■ **Work to be completed**
Pictures aside, repeat every record below exactly.

■ **Provided data**
········
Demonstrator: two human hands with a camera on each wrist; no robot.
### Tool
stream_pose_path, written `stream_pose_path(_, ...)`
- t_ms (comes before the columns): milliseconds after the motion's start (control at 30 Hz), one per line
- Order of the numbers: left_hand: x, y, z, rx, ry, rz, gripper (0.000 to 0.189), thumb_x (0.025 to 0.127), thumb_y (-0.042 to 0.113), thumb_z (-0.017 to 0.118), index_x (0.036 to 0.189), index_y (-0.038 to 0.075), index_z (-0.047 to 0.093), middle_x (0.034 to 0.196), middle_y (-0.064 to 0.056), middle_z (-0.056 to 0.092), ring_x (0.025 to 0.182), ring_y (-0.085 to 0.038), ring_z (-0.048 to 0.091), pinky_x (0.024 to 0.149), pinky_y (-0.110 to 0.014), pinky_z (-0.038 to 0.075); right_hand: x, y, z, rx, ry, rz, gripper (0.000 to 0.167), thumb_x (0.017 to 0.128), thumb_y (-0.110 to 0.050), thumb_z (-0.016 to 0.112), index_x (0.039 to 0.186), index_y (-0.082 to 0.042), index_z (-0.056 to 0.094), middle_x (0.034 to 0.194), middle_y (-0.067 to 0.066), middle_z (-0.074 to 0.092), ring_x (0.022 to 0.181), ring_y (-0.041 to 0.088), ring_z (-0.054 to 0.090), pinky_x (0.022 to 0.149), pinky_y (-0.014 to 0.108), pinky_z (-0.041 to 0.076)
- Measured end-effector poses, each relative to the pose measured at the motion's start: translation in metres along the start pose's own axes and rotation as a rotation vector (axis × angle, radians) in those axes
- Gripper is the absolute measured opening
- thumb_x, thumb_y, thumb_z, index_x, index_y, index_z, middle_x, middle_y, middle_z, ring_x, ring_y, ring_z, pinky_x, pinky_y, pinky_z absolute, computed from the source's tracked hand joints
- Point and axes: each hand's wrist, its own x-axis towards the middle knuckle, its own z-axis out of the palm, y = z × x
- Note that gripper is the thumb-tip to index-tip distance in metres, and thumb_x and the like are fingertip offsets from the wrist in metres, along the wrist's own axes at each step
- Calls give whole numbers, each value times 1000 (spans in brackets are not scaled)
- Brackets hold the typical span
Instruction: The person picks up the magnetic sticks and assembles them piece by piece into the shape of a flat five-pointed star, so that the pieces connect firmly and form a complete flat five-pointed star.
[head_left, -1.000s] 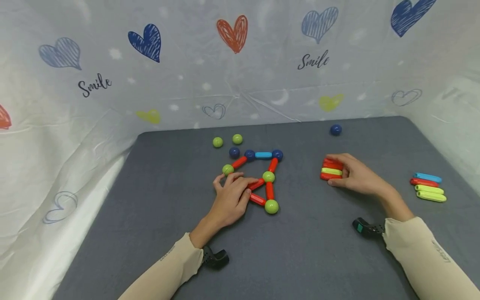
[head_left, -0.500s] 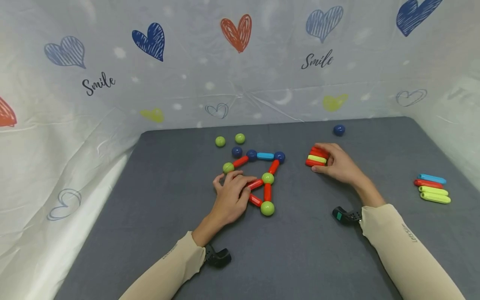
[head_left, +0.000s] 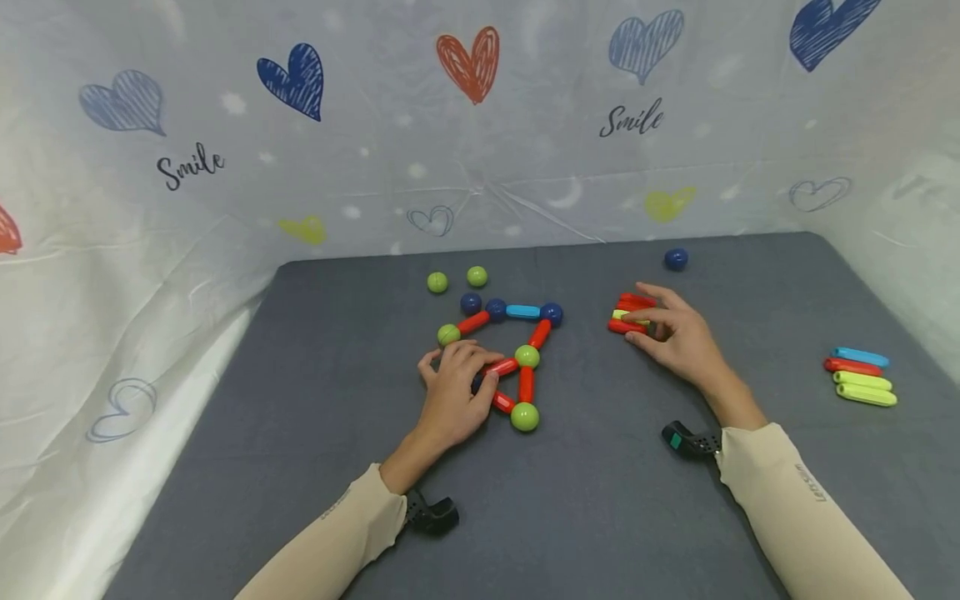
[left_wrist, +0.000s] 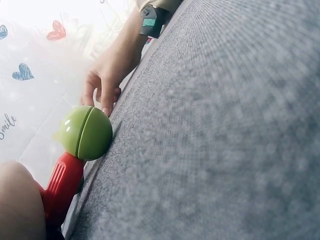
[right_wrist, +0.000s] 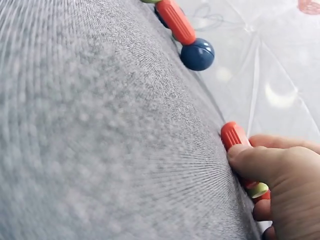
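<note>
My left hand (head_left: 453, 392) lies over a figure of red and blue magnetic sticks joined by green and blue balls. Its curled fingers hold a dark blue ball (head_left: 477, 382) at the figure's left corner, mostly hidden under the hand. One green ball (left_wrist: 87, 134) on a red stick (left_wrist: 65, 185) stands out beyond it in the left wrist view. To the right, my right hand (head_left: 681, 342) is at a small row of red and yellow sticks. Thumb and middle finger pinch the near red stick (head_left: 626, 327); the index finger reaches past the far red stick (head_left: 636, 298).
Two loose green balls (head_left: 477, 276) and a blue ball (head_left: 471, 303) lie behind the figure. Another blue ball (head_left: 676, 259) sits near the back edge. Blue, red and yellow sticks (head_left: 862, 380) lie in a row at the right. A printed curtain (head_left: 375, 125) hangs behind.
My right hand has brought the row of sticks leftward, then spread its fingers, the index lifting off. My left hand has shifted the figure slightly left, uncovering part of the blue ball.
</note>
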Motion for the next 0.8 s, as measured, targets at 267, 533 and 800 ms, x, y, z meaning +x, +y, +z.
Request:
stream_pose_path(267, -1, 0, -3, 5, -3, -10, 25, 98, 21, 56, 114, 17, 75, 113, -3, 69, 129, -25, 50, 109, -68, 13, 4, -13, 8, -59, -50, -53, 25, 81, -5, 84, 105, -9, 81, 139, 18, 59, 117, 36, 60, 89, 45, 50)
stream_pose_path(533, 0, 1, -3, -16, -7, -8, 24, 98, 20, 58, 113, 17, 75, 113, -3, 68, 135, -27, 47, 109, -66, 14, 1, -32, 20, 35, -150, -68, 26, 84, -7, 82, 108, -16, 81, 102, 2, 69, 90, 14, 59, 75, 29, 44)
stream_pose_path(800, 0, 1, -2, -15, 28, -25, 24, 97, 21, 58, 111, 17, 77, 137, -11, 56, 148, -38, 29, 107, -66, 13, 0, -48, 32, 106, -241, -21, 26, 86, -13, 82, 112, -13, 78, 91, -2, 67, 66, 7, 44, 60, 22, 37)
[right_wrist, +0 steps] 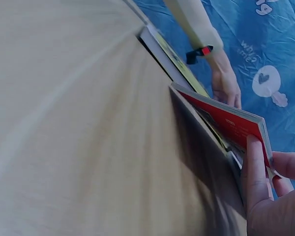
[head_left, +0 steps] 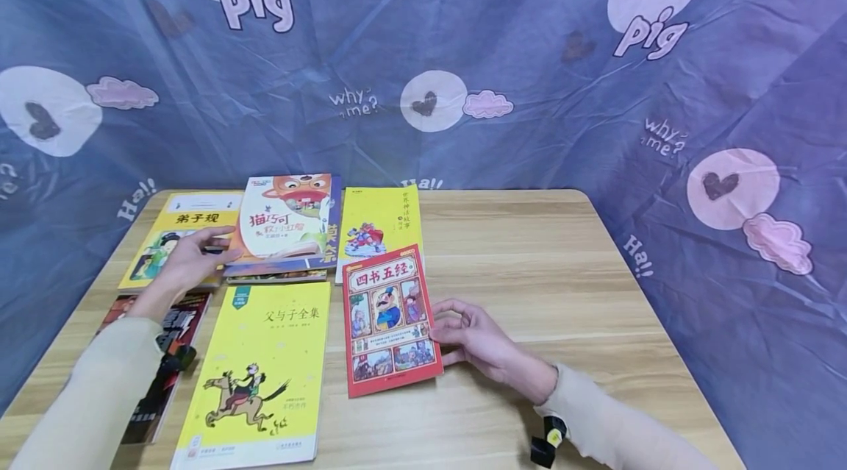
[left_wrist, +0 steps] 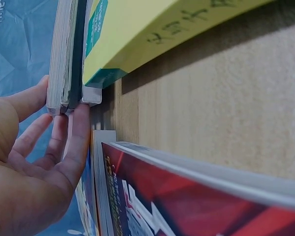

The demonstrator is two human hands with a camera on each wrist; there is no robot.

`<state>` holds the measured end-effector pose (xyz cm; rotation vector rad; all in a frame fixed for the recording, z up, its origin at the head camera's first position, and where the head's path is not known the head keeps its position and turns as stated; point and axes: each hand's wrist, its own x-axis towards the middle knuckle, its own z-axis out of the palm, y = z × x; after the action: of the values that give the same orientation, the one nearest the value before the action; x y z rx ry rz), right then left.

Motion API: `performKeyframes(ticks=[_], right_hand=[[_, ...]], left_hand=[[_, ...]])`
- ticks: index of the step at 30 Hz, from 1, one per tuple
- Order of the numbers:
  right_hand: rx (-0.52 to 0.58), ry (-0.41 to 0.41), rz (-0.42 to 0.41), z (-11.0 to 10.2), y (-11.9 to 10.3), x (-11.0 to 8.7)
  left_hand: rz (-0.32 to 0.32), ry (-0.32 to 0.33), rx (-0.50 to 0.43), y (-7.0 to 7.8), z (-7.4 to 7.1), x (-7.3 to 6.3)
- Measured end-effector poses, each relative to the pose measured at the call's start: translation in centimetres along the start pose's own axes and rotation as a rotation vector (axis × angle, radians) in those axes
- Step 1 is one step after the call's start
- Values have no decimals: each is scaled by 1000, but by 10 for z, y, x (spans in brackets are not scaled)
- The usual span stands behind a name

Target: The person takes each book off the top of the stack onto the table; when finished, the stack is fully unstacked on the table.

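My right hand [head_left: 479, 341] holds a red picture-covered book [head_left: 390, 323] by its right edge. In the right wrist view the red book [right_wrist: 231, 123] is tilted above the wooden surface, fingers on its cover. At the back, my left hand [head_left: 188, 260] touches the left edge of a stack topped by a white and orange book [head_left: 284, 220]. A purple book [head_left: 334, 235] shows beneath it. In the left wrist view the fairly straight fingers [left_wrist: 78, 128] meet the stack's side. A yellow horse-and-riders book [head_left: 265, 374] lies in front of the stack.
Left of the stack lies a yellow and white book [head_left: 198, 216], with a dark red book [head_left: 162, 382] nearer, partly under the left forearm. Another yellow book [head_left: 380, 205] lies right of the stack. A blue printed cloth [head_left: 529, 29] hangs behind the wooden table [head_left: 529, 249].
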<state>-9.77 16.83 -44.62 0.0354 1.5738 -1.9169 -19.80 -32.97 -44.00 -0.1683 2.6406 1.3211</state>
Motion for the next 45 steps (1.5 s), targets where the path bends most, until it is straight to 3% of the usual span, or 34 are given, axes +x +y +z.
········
■ **Reply to the exercise**
Demonstrator: two human hands with a camera on each wrist; no robot.
### Tool
stream_pose_path, written `stream_pose_path(_, ...)`
- t_ms (comes before the columns): milliseconds after the motion's start (control at 30 Hz), one per line
- Order of the numbers: left_hand: x, y, z, rx, ry, rz, gripper (0.000 to 0.189), thumb_x (0.025 to 0.127), thumb_y (-0.042 to 0.113), thumb_z (-0.017 to 0.118), index_x (0.036 to 0.189), index_y (-0.038 to 0.075), index_z (-0.047 to 0.093), middle_x (0.034 to 0.196), middle_y (-0.064 to 0.056), middle_z (-0.056 to 0.092), ring_x (0.025 to 0.182), ring_y (-0.085 to 0.038), ring_z (-0.048 to 0.091), pinky_x (0.024 to 0.149), pinky_y (-0.110 to 0.014), pinky_z (-0.038 to 0.075); right_hand: x, y, z, rx, ry, rz, gripper (0.000 to 0.167), thumb_x (0.017 to 0.128), thumb_y (-0.110 to 0.050), thumb_z (-0.016 to 0.112), index_x (0.039 to 0.186), index_y (-0.082 to 0.042), index_z (-0.056 to 0.094), middle_x (0.034 to 0.194), middle_y (-0.067 to 0.066), middle_z (-0.074 to 0.092), ring_x (0.022 to 0.181), ring_y (-0.041 to 0.088), ring_z (-0.054 to 0.090), pinky_x (0.022 to 0.149), pinky_y (-0.014 to 0.108), pinky_z (-0.041 to 0.076)
- Measured end-effector poses, each relative to the pose measured at the motion's start: translation in metres along the start pose's own axes and rotation as a rotation vector (axis × angle, radians) in those axes
- Gripper is the absolute measured opening
- thumb_x, thumb_y, thumb_z, index_x, index_y, index_z, middle_x, middle_y, middle_z, ring_x, ring_y, ring_z, pinky_x, pinky_y, pinky_z absolute, computed from the source's tracked hand joints
- Point and axes: each hand's wrist, its own x-axis towards the middle knuckle, its own z-axis out of the palm, y = z × x
- Note that gripper is the thumb-tip to index-tip distance in metres, and thumb_x and the like are fingertip offsets from the wrist in metres, along the wrist's own axes at each step
- Calls give whole numbers, each value times 1000 (spans in brackets are not scaled)
- Brackets hold the typical span
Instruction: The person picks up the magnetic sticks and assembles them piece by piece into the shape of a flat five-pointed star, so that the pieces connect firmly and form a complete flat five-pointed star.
[head_left, -1.000s] 
[head_left, -0.500s] 
[head_left, +0.000s] 
[left_wrist, +0.000s] 
[right_wrist, +0.000s] 
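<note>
My left hand (head_left: 453, 392) lies over a figure of red and blue magnetic sticks joined by green and blue balls. Its curled fingers hold a dark blue ball (head_left: 477, 382) at the figure's left corner, mostly hidden under the hand. One green ball (left_wrist: 87, 134) on a red stick (left_wrist: 65, 185) stands out beyond it in the left wrist view. To the right, my right hand (head_left: 681, 342) is at a small row of red and yellow sticks. Thumb and middle finger pinch the near red stick (head_left: 626, 327); the index finger reaches past the far red stick (head_left: 636, 298).
Two loose green balls (head_left: 477, 276) and a blue ball (head_left: 471, 303) lie behind the figure. Another blue ball (head_left: 676, 259) sits near the back edge. Blue, red and yellow sticks (head_left: 862, 380) lie in a row at the right. A printed curtain (head_left: 375, 125) hangs behind.
My right hand has brought the row of sticks leftward, then spread its fingers, the index lifting off. My left hand has shifted the figure slightly left, uncovering part of the blue ball.
</note>
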Motion for the next 0.8 s, as measured, targets at 267, 533 and 800 ms, x, y, z meaning +x, +y, +z.
Request:
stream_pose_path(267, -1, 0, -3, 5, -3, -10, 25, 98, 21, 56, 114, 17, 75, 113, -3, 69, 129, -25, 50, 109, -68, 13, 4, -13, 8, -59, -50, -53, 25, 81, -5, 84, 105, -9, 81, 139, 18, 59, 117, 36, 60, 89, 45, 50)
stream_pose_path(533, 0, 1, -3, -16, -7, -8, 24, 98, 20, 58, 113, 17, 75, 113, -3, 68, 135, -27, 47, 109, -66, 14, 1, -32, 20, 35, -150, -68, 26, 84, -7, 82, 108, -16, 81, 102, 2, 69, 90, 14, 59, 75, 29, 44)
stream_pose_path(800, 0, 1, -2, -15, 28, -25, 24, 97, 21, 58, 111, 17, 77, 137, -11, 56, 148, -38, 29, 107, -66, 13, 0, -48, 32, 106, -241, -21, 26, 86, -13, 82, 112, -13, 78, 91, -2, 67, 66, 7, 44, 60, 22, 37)
[right_wrist, +0 steps] 
[head_left, +0 steps] 
[left_wrist, +0 steps] 

The demonstrator is two human hands with a camera on each wrist; there is no robot.

`<state>` holds the measured end-effector pose (xyz cm; rotation vector rad; all in a frame fixed for the recording, z up, its origin at the head camera's first position, and where the head's path is not known the head keeps its position and turns as stated; point and axes: each hand's wrist, its own x-axis towards the middle knuckle, its own z-axis out of the palm, y = z × x; after the action: of the values that give the same orientation, the one nearest the value before the action; x y z rx ry rz), right then left.

Motion API: `performKeyframes(ticks=[_], right_hand=[[_, ...]], left_hand=[[_, ...]])`
- ticks: index of the step at 30 Hz, from 1, one per tuple
- Order of the numbers:
  right_hand: rx (-0.52 to 0.58), ry (-0.41 to 0.41), rz (-0.42 to 0.41), z (-11.0 to 10.2), y (-11.9 to 10.3), x (-11.0 to 8.7)
  left_hand: rz (-0.32 to 0.32), ry (-0.32 to 0.33), rx (-0.50 to 0.43), y (-7.0 to 7.8), z (-7.4 to 7.1), x (-7.3 to 6.3)
- Measured end-effector poses, each relative to the pose measured at the call's start: translation in centimetres along the start pose's own axes and rotation as a rotation vector (axis × angle, radians) in those axes
- Step 1 is one step after the call's start
- Values have no decimals: each is scaled by 1000, but by 10 for z, y, x (spans in brackets are not scaled)
- The usual span stands behind a name

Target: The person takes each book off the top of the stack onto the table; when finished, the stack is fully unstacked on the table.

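My right hand [head_left: 479, 341] holds a red picture-covered book [head_left: 390, 323] by its right edge. In the right wrist view the red book [right_wrist: 231, 123] is tilted above the wooden surface, fingers on its cover. At the back, my left hand [head_left: 188, 260] touches the left edge of a stack topped by a white and orange book [head_left: 284, 220]. A purple book [head_left: 334, 235] shows beneath it. In the left wrist view the fairly straight fingers [left_wrist: 78, 128] meet the stack's side. A yellow horse-and-riders book [head_left: 265, 374] lies in front of the stack.
Left of the stack lies a yellow and white book [head_left: 198, 216], with a dark red book [head_left: 162, 382] nearer, partly under the left forearm. Another yellow book [head_left: 380, 205] lies right of the stack. A blue printed cloth [head_left: 529, 29] hangs behind the wooden table [head_left: 529, 249].
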<state>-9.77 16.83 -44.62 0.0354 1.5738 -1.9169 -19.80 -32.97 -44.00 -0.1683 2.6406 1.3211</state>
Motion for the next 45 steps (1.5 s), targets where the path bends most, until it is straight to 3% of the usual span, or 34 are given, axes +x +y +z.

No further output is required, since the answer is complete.